Exercise. Reproduce word for word the lines between those holding "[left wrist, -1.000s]" and "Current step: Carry", inclusive, and nothing else from the data below.

+++ Records for the exercise

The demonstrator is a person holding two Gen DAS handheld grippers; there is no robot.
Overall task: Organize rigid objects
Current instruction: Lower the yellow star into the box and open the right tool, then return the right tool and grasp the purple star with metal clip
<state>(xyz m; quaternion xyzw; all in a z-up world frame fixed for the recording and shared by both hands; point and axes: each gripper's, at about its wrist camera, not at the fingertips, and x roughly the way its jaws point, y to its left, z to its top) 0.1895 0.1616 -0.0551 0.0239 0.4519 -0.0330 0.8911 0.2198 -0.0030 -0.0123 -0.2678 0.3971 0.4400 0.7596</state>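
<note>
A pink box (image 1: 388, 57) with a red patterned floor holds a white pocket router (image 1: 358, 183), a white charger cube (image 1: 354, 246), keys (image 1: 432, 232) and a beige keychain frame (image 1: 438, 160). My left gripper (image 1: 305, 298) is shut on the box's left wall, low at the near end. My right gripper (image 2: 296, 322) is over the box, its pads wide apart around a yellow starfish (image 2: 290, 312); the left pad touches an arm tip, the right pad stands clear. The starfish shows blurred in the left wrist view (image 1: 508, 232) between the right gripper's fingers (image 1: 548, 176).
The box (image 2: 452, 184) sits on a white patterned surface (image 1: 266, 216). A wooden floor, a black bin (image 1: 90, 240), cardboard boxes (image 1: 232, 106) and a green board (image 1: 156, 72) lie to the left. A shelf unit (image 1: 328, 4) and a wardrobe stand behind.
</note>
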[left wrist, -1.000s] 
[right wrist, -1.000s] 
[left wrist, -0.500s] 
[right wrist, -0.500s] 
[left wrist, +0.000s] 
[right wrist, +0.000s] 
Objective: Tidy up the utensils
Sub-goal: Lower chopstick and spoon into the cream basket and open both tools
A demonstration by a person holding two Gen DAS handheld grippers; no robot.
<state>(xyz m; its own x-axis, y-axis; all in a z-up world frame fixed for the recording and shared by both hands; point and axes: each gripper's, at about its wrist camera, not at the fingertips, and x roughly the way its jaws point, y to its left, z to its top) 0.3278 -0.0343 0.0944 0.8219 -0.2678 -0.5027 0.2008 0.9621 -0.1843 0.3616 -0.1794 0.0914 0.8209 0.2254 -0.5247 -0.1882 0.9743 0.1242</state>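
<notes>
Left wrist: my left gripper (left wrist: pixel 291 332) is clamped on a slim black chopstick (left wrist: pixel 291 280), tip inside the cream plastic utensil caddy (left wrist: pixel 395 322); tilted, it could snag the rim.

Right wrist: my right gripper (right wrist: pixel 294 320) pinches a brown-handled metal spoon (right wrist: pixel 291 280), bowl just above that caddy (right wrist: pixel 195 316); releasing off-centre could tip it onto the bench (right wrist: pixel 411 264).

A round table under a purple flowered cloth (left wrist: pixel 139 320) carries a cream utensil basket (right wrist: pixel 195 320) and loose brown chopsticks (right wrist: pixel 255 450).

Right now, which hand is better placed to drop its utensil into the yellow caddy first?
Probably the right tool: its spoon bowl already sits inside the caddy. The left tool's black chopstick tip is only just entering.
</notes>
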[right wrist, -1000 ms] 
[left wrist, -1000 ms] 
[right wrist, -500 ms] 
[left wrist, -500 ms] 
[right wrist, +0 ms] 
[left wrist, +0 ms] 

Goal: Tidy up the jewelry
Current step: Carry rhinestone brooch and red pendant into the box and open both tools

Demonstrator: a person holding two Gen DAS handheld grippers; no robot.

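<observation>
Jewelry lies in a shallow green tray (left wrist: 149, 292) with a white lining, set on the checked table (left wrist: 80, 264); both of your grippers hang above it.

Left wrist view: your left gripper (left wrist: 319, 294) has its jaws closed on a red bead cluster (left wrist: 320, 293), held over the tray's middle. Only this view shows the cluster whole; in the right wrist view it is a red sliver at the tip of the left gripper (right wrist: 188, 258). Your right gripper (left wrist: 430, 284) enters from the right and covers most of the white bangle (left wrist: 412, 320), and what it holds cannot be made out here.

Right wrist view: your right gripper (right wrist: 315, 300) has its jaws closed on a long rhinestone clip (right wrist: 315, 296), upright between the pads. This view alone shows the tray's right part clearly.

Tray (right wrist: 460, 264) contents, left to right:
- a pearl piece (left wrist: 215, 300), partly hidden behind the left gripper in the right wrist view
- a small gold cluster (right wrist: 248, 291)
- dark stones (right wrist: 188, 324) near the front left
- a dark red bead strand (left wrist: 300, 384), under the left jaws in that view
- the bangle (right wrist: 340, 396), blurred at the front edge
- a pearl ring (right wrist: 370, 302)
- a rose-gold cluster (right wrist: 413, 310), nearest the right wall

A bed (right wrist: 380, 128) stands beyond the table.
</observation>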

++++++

Answer to this exercise.
[left wrist, -1.000s] 
[right wrist, -1.000s] 
[left wrist, -0.500s] 
[right wrist, -0.500s] 
[left wrist, +0.000s] 
[right wrist, +0.000s] 
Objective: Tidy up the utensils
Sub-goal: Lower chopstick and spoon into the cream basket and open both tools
A demonstration by a person holding two Gen DAS handheld grippers; no robot.
<state>(xyz m; its own x-axis, y-axis; all in a z-up world frame fixed for the recording and shared by both hands; point and axes: each gripper's, at about its wrist camera, not at the fingertips, and x roughly the way its jaws point, y to its left, z to its top) 0.3278 -0.0343 0.0944 0.8219 -0.2678 -0.5027 0.2008 0.9621 -0.1843 0.3616 -0.1794 0.0914 0.8209 0.2254 -0.5247 -0.1882 0.9743 0.1242</state>
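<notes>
Left wrist: my left gripper (left wrist: pixel 291 332) is clamped on a slim black chopstick (left wrist: pixel 291 280), tip inside the cream plastic utensil caddy (left wrist: pixel 395 322); tilted, it could snag the rim.

Right wrist: my right gripper (right wrist: pixel 294 320) pinches a brown-handled metal spoon (right wrist: pixel 291 280), bowl just above that caddy (right wrist: pixel 195 316); releasing off-centre could tip it onto the bench (right wrist: pixel 411 264).

A round table under a purple flowered cloth (left wrist: pixel 139 320) carries a cream utensil basket (right wrist: pixel 195 320) and loose brown chopsticks (right wrist: pixel 255 450).

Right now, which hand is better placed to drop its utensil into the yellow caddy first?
Probably the right tool: its spoon bowl already sits inside the caddy. The left tool's black chopstick tip is only just entering.
</notes>
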[right wrist, -1000 ms] 
[left wrist, -1000 ms] 
[right wrist, -500 ms] 
[left wrist, -500 ms] 
[right wrist, +0 ms] 
[left wrist, +0 ms] 

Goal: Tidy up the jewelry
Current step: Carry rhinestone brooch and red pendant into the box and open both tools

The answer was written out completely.